Бханумоти стояла передо мной, держа чашу с маслом в руках. Пришли и другие домашние. Окружив меня, они все тепло поприветствовали. Затем я увидел дядю Бханумоти, молодого мужчину по имени Джогру. Он шел в нашу сторону, обстругивая ветку какого-то дерева. Заметив меня, Джогру улыбнулся. Мне нравился этот юноша. Он был чем-то похож на раджпута, смуглый и красивый. Из всей их семьи только он и Бханумоти особенно выделялись — одного взгляда на них было достаточно, чтобы понять, что они принадлежат к благородному племенному роду.
— Ну что, Джогру? Как там охота? — обратился к нему я.
— Не волнуйтесь, бабу-джи, буду сегодня вас потчевать. Вы кого хотите — дикобразов, зеленых голубей или дикую курицу? — рассмеялся он.
Я вернулся, совершив омовение. Бханумоти принесла мне свое зеркальце (то из Пурнии, что я ей тогда передал) и деревянный гребень, чтобы я мог причесаться.
После обеда я отдыхал у себя в комнате. День уже клонился к закату. Пришла Бханумоти и предложила:
— Бабу-джи, не хотите подняться на холм? Вы же это любите.
Джуголпрошад спал. Когда он проснулся, мы все вместе — я, Джуголпрошад, Бханумоти и ее двенадцатилетняя двоюродная сестра, средняя дочь Джогру Панны, — вышли на прогулку.
Мы прошли полмили и подошли к подножию холма.
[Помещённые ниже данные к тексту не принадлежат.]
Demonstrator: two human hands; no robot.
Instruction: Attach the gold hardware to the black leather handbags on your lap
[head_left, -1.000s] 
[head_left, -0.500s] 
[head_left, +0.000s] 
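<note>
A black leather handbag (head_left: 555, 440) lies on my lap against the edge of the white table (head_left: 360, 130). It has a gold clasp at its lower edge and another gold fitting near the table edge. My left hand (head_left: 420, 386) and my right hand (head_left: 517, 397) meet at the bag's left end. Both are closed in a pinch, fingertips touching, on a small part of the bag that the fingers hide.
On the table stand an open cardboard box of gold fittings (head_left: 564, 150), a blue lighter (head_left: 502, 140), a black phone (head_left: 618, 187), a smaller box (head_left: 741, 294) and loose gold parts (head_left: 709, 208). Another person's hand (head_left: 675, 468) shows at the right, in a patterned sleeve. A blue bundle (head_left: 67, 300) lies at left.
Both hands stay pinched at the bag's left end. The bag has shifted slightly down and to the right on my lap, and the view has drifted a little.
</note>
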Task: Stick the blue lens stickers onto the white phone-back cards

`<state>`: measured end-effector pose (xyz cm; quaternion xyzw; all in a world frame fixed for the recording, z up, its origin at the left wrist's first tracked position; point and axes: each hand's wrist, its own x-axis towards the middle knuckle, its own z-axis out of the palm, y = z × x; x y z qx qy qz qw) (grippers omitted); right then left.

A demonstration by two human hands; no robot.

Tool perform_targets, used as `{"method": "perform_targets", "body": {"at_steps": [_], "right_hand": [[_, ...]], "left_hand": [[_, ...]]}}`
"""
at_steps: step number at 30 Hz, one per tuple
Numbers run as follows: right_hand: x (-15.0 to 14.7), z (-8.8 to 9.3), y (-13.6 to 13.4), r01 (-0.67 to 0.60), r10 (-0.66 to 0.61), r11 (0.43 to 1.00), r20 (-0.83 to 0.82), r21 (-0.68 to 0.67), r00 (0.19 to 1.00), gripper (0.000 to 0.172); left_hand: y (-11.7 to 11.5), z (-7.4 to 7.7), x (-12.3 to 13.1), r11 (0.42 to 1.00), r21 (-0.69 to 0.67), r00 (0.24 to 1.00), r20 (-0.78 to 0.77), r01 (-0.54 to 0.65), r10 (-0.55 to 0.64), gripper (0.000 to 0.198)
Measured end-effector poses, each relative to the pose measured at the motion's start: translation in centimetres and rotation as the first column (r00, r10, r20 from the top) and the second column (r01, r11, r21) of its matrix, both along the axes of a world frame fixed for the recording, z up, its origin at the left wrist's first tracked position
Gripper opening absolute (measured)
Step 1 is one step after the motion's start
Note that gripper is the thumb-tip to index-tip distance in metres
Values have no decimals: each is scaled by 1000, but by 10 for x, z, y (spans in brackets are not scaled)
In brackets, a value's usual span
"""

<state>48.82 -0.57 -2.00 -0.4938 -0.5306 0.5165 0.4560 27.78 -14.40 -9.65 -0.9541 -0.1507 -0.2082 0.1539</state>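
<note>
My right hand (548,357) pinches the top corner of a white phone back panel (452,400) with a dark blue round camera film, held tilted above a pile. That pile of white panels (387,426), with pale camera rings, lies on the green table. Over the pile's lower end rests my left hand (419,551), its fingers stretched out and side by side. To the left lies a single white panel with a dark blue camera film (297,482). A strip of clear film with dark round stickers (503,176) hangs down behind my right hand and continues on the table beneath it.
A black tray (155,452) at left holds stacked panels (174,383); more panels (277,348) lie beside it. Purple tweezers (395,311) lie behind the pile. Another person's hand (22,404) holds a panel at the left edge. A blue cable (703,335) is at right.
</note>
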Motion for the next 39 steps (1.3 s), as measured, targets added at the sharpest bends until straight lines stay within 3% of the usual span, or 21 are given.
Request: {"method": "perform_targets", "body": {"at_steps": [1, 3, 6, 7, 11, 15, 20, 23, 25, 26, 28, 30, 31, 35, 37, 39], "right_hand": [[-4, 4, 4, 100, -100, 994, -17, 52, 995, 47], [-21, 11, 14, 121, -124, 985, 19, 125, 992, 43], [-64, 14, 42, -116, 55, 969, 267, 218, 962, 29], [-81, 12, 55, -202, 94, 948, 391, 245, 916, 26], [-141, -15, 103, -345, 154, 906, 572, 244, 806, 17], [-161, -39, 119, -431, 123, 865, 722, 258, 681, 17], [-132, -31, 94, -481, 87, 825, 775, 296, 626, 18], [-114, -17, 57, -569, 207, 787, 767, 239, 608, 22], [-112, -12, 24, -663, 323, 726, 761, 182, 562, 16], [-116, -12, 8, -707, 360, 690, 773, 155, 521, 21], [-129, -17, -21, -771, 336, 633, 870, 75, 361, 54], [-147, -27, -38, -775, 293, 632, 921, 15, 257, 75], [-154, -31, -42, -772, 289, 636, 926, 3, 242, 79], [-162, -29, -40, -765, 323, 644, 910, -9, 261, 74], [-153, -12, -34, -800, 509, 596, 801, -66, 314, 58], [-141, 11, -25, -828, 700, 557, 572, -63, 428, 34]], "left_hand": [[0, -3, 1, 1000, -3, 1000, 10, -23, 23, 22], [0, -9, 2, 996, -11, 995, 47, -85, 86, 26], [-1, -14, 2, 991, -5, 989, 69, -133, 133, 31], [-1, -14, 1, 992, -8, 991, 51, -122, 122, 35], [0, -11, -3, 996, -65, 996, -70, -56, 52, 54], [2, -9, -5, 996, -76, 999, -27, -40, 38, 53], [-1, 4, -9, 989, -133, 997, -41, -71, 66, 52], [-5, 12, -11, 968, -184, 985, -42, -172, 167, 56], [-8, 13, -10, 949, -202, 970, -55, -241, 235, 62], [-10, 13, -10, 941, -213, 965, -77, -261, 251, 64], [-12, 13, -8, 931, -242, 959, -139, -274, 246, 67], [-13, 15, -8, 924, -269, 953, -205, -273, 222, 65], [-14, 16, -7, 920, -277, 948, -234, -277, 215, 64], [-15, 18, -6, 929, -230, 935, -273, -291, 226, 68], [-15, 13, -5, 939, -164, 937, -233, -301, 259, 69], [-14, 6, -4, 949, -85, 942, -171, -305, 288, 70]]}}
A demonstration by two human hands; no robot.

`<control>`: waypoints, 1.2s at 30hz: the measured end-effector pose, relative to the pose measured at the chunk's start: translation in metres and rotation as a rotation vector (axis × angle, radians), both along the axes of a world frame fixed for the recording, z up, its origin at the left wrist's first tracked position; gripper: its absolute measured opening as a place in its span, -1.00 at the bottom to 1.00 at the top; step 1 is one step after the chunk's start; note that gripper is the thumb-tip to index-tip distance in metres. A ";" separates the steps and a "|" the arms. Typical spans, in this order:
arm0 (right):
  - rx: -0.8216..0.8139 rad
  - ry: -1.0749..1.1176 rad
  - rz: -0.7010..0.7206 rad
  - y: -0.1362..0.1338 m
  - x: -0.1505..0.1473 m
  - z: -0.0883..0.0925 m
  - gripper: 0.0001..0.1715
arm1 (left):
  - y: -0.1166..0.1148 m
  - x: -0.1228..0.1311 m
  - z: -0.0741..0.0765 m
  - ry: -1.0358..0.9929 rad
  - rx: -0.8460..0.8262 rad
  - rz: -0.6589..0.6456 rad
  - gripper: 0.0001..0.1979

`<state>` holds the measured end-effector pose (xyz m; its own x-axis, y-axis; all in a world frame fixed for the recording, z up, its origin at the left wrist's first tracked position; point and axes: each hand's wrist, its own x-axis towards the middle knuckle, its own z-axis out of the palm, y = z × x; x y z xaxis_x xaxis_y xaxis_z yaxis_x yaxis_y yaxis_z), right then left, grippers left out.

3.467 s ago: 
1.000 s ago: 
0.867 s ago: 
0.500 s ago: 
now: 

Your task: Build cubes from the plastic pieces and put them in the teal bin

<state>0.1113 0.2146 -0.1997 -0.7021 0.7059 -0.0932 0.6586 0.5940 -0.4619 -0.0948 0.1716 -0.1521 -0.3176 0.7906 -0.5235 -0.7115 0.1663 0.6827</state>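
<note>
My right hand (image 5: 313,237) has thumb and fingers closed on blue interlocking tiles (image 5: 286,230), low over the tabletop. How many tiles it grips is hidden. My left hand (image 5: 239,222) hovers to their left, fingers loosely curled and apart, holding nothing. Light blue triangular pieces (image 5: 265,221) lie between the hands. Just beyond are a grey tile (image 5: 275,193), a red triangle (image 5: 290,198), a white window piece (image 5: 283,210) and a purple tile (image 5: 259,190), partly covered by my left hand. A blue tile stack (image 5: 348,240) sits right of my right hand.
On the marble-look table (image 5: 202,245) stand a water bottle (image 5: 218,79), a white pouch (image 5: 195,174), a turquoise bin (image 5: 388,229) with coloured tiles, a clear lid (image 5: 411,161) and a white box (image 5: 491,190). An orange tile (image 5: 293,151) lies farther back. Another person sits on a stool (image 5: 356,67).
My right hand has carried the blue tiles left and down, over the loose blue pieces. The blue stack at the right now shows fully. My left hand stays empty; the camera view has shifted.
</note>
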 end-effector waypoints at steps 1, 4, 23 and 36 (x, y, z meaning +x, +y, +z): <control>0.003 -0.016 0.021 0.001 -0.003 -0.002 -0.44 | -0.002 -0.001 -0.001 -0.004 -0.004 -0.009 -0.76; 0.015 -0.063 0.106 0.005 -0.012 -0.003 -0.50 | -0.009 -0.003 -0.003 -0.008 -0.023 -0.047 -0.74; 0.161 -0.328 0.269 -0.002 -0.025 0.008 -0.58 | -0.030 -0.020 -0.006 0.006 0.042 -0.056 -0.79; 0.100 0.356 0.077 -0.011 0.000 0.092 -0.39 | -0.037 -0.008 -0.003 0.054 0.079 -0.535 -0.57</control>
Виды леса здесь настолько необыкновенны, что захотелось постоять немного и полюбоваться. Куда ни брось взгляд, всюду высокие деревья, балдахины лиан, покрытые галькой русла ручьев, разбросанные тут и там камни разного размера. Спрятавшаяся за лесом и грядами холмов полоска неба стала совсем тонкой. Усыпанная красной галькой тропа перед нами, убегая вверх, скрывалась в чаще леса, чтобы вновь появиться по ту сторону холма. Сухая, безжизненная почва без капли влаги.